A tendência mundial das Bibliotecas é dispor seus acervos de forma eletrônica/digital, visando a conservação e/ou disponibilização de seus conteúdos, ficando claro que bibliotecas do mundo inteiro serão capazes de compartilhar recursos informacionais de maneira nunca antes possível. O conceito de Biblioteca Global Digital, tem sido invocado já por algum tempo e já é possível que se concretize. Todos pretendem estar ligados através das tecnologias de informação/comunicação, numa tentativa de eliminar tempo, distância e espaço físico, com o objetivo de otimizar a pesquisa e o desenvolvimento científico e tecnológico das nações.

A Universidade em sua missão de Ensino, Pesquisa e Extensão, vem procurando suprir sua comunidade interna e externa de instrumentos capazes de criar e disseminar o conhecimento na ciência, contribuindo para o desenvolvimento social, científico e econômico do país.

Através de uma parceria entre o Centro de Computação da Unicamp com o Instituto Vale do Futuro, coordenam uma equipe de desenvolvimento de aplicativos para a criação de componentes para aprendizado a distância, através do desenvolvimento de produtos utilizando-se de softwares livres.

O primeiro componente desenvolvido foi o sistema "Rau-Tu" de perguntas e respostas. O objetivo principal deste sistema é criar um fórum onde colaboradores voluntários possam responder perguntas dos visitantes.

Após a consolidação do software "Rau-Tu", a parceria do Centro de Computação e Instituto Vale do Futuro, voltou-se para o desenvolvimento do software "Nou-Rau", com objetivo de implementar um sistema on-line para armazenamento e recuperação de documentos digitais, provendo acesso controlado e mecanismos eficientes de busca.

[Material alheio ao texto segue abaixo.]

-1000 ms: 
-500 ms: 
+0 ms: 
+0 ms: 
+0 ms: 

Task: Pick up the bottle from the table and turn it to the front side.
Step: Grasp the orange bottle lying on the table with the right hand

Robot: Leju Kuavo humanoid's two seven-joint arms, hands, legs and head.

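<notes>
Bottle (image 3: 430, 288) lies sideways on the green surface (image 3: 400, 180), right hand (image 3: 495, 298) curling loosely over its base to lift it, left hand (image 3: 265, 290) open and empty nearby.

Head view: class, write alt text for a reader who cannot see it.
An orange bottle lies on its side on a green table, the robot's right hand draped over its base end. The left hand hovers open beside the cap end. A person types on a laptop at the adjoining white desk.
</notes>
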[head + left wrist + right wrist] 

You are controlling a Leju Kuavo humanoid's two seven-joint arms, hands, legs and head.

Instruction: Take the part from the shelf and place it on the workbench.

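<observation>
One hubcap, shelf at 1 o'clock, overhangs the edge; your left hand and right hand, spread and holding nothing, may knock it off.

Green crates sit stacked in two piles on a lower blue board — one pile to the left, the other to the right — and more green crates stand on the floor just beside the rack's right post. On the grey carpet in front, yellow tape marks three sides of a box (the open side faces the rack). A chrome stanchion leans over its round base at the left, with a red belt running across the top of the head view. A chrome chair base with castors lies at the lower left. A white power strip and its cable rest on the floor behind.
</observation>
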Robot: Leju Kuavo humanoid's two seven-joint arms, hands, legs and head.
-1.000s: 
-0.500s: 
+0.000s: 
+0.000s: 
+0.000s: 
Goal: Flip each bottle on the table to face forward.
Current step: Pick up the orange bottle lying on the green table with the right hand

Paralelo ao trabalho de desenvolvimento de software "Nou-Rau", o Sistema de Bibliotecas da UNICAMP, iniciou no primeiro semestre de 2001, através do interesse demonstrado pela comunidade, e pelas 19 Bibliotecas do Sistema, a vislumbrar a possibilidade de disponibilizar em formato digital a produção científica de Dissertações e Teses da Universidade, objetivando a estruturação da Biblioteca Digital de Teses da UNICAMP.

Após várias iniciativas isoladas, foi apresentado à reitoria em agosto de 2001 a proposta de criação da Biblioteca Digital de Teses da UNICAMP, a ela estendeu-se a possibilidade de não fixar-se somente em dissertações e teses, oferecer a comunidade científica da Universidade a alternativa de disponibilizar a sua produção na Internet através da Biblioteca Digital da UNICAMP.

A Biblioteca Digital da UNICAMP, foi oficialmente instituída em 08/11/2001, através da portaria nº GR-85, que trata da estruturação da Biblioteca Digital da UNICAMP, "através da produção Científica/Acadêmica da Unicamp em formato eletrônico de: artigos, fotografias, ilustrações, obras de arte, revistas, registros sonoros, teses, vídeos e outros documentos de interesse ao desenvolvimento científico, tecnológico e sócio cultural".

Com as iniciativas, o software Nou-Rau e a Biblioteca Digital, passou-se a realizar um trabalho integrado na adaptação do software às melhorias necessárias visando a integração de formatos de recuperação de informações usuais em bibliotecas, sem perder a característica principal do software.

O trabalho consolida-se na disponibilização da Biblioteca Digital da UNICAMP à comunidade interna e externa, nacional e internacional, provendo mais um mecanismo de difusão da informação.